Our children are being increasingly exposed to violence in the media. It has been linked to increased physiological arousal, aggressive interpretations of events and negative ways of addressing real life situations. It has also desensitized children and adults to violence.
Internet safety is a real issue and children inadvertently get routed to inappropriate websites and images. Cyberbullying is also increasing. Increased screen time has also been linked to increased rates of obesity due to increased sedentary time.
Despite all the negative effects, using screens to be the electronic babysitter is a default position that is widely practiced. As a result, children lose out on practicing conversation with parents, playing with peers and being active on the playground.

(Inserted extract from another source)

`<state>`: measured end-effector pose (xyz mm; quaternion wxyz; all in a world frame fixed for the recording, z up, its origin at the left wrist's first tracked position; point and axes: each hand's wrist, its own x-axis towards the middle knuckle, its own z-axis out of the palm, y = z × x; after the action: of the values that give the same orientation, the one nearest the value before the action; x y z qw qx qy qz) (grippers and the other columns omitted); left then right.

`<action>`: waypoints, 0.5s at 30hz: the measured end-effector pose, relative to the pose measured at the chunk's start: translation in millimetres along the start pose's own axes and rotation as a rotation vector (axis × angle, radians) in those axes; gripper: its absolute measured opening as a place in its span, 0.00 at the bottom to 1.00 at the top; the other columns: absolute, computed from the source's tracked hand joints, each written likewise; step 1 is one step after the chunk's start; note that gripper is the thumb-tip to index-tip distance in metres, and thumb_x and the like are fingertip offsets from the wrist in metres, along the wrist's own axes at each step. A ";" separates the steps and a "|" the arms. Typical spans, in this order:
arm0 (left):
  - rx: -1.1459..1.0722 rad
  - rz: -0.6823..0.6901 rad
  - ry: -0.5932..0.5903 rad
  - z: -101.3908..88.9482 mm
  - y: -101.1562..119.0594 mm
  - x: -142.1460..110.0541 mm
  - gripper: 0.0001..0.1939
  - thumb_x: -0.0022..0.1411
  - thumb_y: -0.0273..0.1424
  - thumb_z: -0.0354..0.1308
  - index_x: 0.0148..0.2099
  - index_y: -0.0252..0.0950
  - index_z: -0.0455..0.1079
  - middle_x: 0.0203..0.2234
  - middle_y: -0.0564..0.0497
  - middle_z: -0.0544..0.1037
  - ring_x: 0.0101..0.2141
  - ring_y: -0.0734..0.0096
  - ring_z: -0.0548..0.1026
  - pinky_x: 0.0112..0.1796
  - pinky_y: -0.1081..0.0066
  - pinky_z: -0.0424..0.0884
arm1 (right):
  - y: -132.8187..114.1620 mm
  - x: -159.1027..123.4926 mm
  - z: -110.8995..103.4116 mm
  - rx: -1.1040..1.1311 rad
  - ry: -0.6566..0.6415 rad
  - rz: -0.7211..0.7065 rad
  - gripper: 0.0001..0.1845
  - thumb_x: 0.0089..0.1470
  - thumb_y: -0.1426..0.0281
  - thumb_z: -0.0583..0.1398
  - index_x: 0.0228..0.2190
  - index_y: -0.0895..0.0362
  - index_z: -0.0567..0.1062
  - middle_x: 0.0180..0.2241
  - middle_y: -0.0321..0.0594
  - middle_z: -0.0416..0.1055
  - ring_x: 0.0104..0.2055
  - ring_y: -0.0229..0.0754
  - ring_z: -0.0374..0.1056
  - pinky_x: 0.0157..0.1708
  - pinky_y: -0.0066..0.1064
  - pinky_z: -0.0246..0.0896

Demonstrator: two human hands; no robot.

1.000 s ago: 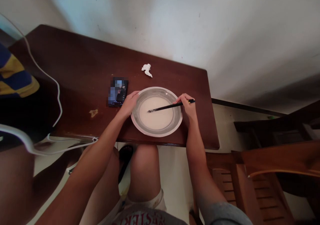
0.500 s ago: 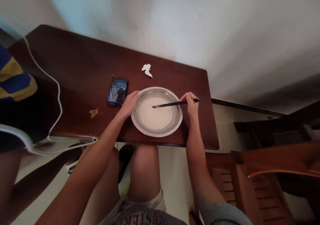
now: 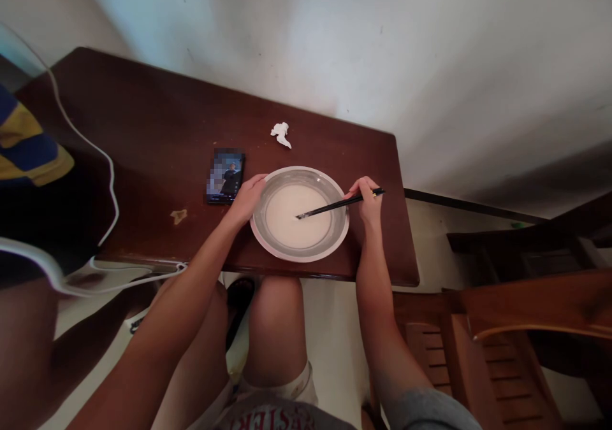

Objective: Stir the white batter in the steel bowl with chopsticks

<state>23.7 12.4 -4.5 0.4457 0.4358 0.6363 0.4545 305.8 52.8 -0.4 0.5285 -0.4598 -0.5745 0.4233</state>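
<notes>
A wide metal basin (image 3: 335,245) stands on the dark brown table close to its front edge. White, milky liquid (image 3: 291,220) covers its bottom. My left hand (image 3: 249,197) grips the basin's rim at the left, fingers closed along the edge. Black chopsticks (image 3: 329,207) are pinched in my right hand (image 3: 367,199), just beyond the basin's right rim. Their whitened tips reach the liquid near the middle of the basin; how deep they dip I cannot tell.
A phone (image 3: 225,176) with a lit screen lies left of the basin. Behind it is crumpled white tissue (image 3: 281,134). White cables (image 3: 111,175) cross the table's left side. A person in a striped garment (image 3: 29,140) is at far left; a wooden chair (image 3: 507,366) stands right.
The chopstick tips have moved slightly right and toward me within the basin. My right hand has shifted a little right, while my left hand stays on the rim.
</notes>
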 end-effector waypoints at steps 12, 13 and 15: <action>-0.014 0.026 -0.015 -0.3 -4.9 3.5 0.22 0.59 0.37 0.52 0.49 0.31 0.77 0.47 0.44 0.81 0.49 0.59 0.74 0.53 0.65 0.67 | -8.0 -2.7 3.2 0.014 -0.006 0.006 0.23 0.56 0.51 0.59 0.19 0.53 0.72 0.14 0.32 0.69 0.17 0.38 0.68 0.24 0.32 0.64; -0.014 0.022 -0.012 -0.3 -4.4 3.2 0.22 0.59 0.37 0.52 0.49 0.31 0.77 0.47 0.43 0.80 0.49 0.59 0.74 0.54 0.65 0.67 | -7.7 -3.3 3.8 0.018 -0.047 0.014 0.23 0.56 0.51 0.59 0.19 0.53 0.72 0.15 0.32 0.70 0.18 0.38 0.69 0.24 0.32 0.65; -0.013 0.015 -0.005 -0.2 -3.5 2.4 0.21 0.59 0.37 0.52 0.49 0.31 0.77 0.48 0.43 0.80 0.49 0.59 0.74 0.53 0.65 0.67 | -8.0 -4.7 5.7 0.004 -0.127 0.022 0.21 0.56 0.52 0.60 0.20 0.53 0.74 0.17 0.33 0.73 0.20 0.38 0.71 0.28 0.33 0.67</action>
<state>22.5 14.0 -8.2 0.4467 0.4387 0.6290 0.4609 299.6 46.4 5.9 0.4873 -0.4373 -0.6009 0.4585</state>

This, unsurprisingly, generates concerns about various developmental delays. Speech delay, poor play skills, poor social skills, poor motor skills and others are becoming commonplace.
What can parents do?
Reducing screen time should be a priority. There should not be any TV screens or computers in the bedroom. Smartphones or tablets should be kept by parents at night, as we all know of children who play games nonstop under the blankets.

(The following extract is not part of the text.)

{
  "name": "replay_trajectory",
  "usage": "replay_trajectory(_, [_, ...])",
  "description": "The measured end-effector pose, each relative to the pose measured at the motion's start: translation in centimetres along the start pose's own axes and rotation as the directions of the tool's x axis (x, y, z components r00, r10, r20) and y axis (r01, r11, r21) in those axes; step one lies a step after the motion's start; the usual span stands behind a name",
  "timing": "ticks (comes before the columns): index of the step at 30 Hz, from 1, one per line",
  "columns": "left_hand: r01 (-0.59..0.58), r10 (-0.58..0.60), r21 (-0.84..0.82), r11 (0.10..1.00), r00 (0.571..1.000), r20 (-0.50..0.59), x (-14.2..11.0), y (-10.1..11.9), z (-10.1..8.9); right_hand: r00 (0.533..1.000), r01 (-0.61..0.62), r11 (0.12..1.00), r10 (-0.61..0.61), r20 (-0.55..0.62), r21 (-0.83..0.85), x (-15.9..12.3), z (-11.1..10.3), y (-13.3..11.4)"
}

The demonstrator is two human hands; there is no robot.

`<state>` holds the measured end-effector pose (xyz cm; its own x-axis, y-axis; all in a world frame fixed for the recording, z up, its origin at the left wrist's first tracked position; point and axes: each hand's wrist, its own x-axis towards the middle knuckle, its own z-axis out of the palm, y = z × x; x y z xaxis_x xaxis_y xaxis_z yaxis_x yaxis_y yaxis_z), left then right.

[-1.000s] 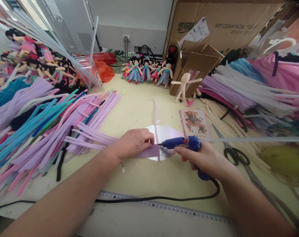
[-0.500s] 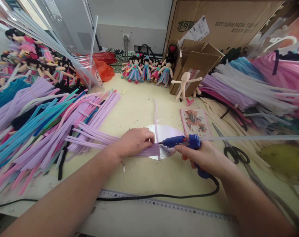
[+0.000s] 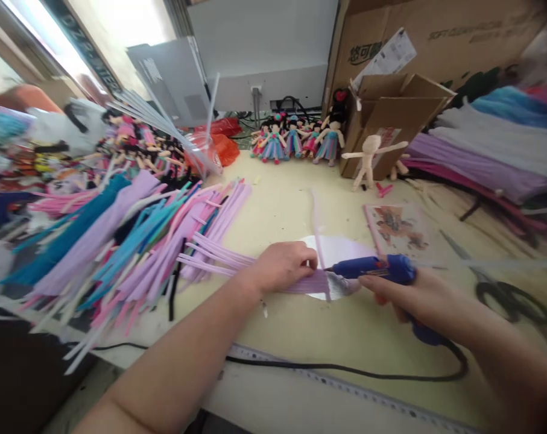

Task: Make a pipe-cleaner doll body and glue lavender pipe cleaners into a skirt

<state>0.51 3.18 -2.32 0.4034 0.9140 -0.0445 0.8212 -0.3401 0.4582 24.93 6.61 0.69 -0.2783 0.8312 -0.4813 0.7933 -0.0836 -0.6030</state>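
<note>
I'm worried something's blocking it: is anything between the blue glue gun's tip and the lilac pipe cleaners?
Nothing visible. The tip of the blue glue gun is right at the lilac pipe cleaners; the left fingers rest on them, left of the tip, not between.

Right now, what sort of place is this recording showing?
Probably a craft workspace: a blue glue gun in the right hand, heaped fuzzy stems, and dressed dolls toward the back.

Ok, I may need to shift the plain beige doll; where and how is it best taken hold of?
I'd take the beige doll by its torso, from the near side: both arms stretch out sideways, leaving the middle exposed, and the small carton stands behind it.
</note>
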Motion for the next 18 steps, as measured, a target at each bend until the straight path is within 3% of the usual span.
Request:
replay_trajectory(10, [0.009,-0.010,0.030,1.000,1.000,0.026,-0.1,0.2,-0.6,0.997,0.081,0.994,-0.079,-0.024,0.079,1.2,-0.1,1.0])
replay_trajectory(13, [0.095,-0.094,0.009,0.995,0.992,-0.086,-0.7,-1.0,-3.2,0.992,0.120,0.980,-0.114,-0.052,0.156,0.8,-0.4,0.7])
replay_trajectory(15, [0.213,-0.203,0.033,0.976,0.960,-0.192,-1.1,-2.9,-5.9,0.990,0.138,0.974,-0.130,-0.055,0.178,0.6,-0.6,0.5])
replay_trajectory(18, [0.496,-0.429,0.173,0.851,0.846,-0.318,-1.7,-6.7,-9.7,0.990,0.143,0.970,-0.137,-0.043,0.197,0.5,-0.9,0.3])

Use meal times to talk to your child. For the very young ones, consider using toys, books and other manipulatives to engage them. Take the time to play with children as all children are wired to learn through play.
Consider the ‘old fashioned’ toys that kept us entertained when we were young – jigsaw puzzles, Lego, colouring books, board games, bubbles, balloons. Keep them occupied with outdoor activities, especially as there are more and more free playgrounds and water parks around.
Children’s programmes on television can also be useful as they expose children to songs, early literacy/numeracy and new concepts. Parents do need to supervise the programmes and can further elaborate on the topics by discussing them with their children.
One common complaint from children is that they are bored. Many have been so accustomed to the high adrenaline, fast paced action of computer games that they are unused to a slower, more realistic pace of real life.
It is fine for children to be bored, so do not give in to the complaint. Bored children will figure out an imaginative game or story to explore. Unstructured time is a learning experience that gives a child time to explore.
If there are peers or siblings around, let them have this opportunity to learn to figure out how to play together. Disputes are expected but this is also how they learn to settle conflicts in an acceptable manner. Bored children will also demand more attention from parents to accompany them in their play – so parents, be prepared to put down your own phones.